We are also open to the view that if a defendant is penalised in reference to how close they are to the matter being listed for trial that magistrates should be barred from listing that as for trial on the first or second court dates. This sometimes occurs, of course, and means that a magistrate could unilaterally disqualify a defendant from receiving a discount by listing a matter for an early trial. They may do this completely without any malice, and just as a simple matter of scheduling, which could work against the defendant.

Further, I am also concerned to hear the government's response to a complaint made by several bodies that this bill no longer leaves any disincentive to defendants proceeding with the trial on the trial date. Currently many magistrates are able to persuade a defendant to discontinue with a trial by offering a discount on the trial date—something that saves the community significant resources.

This bill will ensure that many defendants continue with the trial knowing that there is a chance they will defeat the charges on one hand if they proceed and on the other hand knowing that the penalty cannot be less if they admit their guilt. There is no longer any benefit for the defendant in pleading to the charge as there currently is.

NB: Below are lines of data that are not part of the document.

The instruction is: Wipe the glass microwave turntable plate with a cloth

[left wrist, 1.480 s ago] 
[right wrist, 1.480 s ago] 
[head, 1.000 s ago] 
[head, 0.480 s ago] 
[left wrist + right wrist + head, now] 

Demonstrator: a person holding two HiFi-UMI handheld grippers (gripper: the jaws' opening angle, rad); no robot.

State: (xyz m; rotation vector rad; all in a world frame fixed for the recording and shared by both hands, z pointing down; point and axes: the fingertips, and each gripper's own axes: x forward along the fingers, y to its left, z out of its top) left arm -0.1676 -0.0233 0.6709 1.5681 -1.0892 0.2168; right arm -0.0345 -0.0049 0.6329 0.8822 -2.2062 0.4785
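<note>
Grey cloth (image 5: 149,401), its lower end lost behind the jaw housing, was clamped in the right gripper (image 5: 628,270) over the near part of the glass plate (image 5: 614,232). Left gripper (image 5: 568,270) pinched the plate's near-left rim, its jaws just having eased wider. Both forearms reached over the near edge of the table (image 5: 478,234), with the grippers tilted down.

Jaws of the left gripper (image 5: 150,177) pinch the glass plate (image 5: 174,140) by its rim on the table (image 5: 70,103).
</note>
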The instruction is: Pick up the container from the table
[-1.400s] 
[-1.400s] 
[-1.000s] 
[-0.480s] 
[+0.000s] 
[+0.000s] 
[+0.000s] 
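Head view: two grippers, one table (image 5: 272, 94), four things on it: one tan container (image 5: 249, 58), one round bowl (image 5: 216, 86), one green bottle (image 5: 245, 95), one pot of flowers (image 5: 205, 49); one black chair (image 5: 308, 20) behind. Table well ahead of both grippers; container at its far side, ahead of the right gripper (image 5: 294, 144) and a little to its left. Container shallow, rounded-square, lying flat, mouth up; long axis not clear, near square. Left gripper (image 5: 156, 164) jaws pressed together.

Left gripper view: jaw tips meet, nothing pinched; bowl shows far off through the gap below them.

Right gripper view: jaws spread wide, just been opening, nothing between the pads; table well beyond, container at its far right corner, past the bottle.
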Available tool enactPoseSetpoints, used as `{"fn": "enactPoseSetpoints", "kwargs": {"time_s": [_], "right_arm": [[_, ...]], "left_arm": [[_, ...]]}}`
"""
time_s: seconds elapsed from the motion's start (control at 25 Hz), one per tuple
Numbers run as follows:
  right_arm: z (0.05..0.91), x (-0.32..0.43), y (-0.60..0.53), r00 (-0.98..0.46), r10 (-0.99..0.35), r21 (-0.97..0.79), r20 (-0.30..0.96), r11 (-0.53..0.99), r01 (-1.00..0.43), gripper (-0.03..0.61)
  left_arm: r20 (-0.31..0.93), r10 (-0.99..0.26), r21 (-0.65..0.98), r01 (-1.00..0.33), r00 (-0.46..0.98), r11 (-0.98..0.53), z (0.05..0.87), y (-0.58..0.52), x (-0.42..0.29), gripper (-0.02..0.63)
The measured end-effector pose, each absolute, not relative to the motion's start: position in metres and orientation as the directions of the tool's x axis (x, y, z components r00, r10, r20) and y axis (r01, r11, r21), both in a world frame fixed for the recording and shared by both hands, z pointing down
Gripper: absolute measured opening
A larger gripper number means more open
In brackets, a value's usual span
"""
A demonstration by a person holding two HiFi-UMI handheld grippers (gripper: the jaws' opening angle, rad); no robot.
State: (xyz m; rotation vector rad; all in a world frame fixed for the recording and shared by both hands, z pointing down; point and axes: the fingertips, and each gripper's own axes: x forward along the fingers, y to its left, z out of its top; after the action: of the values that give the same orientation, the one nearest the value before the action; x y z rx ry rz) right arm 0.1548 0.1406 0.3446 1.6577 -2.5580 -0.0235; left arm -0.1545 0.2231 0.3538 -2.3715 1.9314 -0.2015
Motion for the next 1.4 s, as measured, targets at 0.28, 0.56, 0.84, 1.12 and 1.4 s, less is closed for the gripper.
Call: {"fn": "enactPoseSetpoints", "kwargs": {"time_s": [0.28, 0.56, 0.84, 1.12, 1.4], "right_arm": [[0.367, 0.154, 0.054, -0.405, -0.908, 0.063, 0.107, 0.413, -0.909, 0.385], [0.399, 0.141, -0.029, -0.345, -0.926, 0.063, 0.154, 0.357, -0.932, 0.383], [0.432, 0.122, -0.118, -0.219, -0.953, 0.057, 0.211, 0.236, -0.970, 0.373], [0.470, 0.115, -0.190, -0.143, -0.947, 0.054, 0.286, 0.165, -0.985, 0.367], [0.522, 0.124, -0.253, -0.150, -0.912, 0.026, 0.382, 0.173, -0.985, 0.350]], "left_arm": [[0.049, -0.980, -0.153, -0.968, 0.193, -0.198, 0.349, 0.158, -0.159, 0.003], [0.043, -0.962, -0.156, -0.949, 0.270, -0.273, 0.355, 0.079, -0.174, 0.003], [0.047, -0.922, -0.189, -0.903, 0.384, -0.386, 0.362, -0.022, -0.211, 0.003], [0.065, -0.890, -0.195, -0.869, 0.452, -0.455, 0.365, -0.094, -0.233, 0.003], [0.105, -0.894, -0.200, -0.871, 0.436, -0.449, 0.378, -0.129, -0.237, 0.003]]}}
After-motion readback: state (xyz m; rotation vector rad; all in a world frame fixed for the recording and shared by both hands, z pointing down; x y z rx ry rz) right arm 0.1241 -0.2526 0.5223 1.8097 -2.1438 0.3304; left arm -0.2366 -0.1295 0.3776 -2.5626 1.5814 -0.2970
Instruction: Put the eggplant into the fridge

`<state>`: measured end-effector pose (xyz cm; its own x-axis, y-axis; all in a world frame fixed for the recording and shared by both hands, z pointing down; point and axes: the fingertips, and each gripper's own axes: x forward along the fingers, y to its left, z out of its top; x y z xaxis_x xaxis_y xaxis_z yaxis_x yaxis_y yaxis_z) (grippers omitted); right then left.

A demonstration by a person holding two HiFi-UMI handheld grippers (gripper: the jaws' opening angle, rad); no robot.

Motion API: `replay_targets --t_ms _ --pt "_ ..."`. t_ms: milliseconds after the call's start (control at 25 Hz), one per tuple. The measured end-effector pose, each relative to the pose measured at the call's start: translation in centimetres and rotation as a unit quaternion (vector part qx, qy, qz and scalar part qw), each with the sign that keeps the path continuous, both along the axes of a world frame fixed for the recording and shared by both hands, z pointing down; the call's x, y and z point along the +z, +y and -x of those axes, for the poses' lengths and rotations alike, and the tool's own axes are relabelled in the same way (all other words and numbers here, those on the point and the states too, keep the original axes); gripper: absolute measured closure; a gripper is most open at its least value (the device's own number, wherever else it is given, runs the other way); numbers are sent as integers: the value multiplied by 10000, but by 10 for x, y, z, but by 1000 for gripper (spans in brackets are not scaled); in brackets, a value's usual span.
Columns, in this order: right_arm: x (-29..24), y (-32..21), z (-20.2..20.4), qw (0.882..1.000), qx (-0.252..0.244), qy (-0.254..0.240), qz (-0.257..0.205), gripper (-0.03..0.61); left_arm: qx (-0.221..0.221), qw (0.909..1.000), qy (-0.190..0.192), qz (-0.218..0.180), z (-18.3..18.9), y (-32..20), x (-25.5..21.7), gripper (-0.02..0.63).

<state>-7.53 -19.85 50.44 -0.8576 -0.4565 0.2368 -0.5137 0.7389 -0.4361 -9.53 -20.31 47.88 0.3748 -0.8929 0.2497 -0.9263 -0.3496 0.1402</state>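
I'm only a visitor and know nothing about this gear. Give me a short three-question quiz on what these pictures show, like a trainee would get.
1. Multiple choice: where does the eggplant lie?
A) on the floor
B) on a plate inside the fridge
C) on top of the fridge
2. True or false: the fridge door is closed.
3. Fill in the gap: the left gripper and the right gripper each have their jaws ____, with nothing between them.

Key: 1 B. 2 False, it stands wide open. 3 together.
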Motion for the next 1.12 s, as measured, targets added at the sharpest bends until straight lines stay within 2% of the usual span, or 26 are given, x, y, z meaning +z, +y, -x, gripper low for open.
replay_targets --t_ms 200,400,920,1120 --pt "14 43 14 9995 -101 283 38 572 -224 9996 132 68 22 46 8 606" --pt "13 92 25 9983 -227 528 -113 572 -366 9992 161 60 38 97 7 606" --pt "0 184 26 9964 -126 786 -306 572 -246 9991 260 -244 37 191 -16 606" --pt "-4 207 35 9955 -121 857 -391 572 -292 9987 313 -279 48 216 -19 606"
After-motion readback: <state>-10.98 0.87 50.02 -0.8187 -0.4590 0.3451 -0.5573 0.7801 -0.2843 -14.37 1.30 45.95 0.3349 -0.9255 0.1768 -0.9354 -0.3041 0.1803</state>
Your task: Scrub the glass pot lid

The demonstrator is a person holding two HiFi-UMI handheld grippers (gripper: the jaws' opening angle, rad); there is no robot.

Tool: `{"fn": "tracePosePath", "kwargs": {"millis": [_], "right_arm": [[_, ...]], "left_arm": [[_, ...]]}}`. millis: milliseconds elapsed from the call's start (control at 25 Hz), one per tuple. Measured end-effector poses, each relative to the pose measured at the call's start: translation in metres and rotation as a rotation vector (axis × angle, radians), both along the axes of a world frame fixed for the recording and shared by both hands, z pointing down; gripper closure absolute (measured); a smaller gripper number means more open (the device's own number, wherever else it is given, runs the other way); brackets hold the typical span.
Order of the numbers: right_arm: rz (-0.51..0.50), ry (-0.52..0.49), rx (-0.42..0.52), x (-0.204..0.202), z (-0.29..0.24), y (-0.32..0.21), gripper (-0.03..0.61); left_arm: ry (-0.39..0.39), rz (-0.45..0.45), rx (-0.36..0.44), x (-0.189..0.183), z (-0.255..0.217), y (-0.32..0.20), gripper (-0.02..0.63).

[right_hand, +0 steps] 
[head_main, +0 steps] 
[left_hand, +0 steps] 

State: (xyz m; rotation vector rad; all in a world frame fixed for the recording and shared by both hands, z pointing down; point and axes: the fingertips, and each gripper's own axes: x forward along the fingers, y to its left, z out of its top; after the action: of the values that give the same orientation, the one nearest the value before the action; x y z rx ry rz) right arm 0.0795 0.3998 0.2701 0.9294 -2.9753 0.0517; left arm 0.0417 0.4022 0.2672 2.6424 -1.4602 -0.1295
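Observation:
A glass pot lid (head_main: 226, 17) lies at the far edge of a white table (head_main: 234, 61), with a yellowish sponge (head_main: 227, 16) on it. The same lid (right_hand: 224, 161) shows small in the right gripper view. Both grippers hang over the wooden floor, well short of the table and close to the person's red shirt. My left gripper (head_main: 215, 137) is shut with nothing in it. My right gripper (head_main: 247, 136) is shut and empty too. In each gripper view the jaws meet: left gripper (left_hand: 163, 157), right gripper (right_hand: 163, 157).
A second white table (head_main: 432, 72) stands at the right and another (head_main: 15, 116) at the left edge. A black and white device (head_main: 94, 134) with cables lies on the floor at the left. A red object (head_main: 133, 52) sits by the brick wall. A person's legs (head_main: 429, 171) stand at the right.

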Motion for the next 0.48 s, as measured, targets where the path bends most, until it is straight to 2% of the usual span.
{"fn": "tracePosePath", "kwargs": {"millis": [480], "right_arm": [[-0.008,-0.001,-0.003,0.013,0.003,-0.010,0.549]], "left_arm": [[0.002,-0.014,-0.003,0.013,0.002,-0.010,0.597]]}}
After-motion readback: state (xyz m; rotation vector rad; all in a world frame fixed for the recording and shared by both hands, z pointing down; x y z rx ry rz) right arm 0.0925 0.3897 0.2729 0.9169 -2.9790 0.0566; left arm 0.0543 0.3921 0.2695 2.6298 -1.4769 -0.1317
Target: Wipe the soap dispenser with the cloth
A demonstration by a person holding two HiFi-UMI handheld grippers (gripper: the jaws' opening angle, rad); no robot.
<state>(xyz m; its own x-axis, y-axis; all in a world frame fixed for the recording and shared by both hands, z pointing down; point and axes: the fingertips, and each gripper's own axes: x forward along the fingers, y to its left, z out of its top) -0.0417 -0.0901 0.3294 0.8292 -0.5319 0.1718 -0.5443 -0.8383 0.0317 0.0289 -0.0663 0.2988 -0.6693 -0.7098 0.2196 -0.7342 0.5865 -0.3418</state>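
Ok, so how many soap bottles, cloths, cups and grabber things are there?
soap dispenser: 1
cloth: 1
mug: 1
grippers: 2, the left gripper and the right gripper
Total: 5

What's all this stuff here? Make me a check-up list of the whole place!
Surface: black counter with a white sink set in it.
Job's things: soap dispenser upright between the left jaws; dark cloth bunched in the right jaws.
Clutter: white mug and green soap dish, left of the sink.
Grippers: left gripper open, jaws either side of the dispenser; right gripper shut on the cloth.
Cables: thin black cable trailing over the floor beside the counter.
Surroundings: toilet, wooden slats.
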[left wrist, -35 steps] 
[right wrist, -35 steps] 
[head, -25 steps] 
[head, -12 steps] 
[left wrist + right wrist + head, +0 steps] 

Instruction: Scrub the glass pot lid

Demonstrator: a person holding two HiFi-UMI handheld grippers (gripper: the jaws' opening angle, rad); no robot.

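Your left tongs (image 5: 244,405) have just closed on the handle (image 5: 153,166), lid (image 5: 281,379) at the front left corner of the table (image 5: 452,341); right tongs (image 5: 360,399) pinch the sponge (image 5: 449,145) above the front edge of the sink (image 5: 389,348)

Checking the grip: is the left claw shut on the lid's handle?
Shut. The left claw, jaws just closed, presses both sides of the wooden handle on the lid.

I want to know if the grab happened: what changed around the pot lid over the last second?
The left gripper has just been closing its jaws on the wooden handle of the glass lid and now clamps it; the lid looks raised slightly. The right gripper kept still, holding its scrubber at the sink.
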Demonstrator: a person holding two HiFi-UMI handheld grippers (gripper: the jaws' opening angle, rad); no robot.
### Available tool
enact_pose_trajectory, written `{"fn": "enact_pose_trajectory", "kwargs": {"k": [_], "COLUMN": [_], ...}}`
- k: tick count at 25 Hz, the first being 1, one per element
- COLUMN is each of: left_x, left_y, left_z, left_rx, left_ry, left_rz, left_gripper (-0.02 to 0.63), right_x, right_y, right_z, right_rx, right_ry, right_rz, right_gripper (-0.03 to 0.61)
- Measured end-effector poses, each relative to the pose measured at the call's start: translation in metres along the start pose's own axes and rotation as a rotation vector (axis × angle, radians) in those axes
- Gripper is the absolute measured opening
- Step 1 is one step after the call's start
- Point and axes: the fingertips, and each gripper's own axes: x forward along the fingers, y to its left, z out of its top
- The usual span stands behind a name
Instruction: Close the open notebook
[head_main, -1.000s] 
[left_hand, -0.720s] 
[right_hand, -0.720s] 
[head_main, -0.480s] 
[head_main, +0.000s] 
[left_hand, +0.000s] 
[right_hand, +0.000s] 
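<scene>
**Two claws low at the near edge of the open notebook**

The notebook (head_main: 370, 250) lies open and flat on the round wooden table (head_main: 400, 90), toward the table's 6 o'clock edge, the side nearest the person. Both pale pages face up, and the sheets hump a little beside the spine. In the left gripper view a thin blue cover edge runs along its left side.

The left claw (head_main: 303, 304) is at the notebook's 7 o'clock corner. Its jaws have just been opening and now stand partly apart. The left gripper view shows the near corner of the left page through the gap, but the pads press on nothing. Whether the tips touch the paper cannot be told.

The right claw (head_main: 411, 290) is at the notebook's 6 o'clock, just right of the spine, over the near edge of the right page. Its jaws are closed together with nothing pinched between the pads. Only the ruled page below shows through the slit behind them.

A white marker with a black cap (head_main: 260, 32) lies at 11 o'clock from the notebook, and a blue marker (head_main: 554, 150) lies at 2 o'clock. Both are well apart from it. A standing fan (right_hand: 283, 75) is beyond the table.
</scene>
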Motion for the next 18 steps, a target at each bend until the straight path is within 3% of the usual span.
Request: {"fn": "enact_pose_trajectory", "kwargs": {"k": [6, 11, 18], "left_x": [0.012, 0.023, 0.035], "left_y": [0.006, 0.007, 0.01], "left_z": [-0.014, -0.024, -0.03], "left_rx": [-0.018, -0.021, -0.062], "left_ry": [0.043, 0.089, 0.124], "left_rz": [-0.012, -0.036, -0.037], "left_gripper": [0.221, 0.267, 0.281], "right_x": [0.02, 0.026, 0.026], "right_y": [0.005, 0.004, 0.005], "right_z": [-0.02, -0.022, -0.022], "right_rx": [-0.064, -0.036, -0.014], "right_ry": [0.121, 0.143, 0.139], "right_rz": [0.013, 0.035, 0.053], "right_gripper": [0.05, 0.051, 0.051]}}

With those concerns on record, I look forward to hearing the government's response. I indicate that Family First is genuinely open to supporting this bill. We like the general thrust of it, but I think there are some details that need to be addressed. While we are sympathetic to any measures designed to reduce the costs of the courts administration and other legal matters, we do not believe that defendants on low incomes should be placed in a worse position to those who are on better incomes. I indicate that we will listen carefully to the debate, and particularly the government's response to these particular issues, before making our final conclusion as to deciding which way we will go on this bill. However, I indicate that we are predisposed to supporting such a bill subject to those concerns being addressed.

Debate adjourned on motion of Hon. J.M. Gazzola.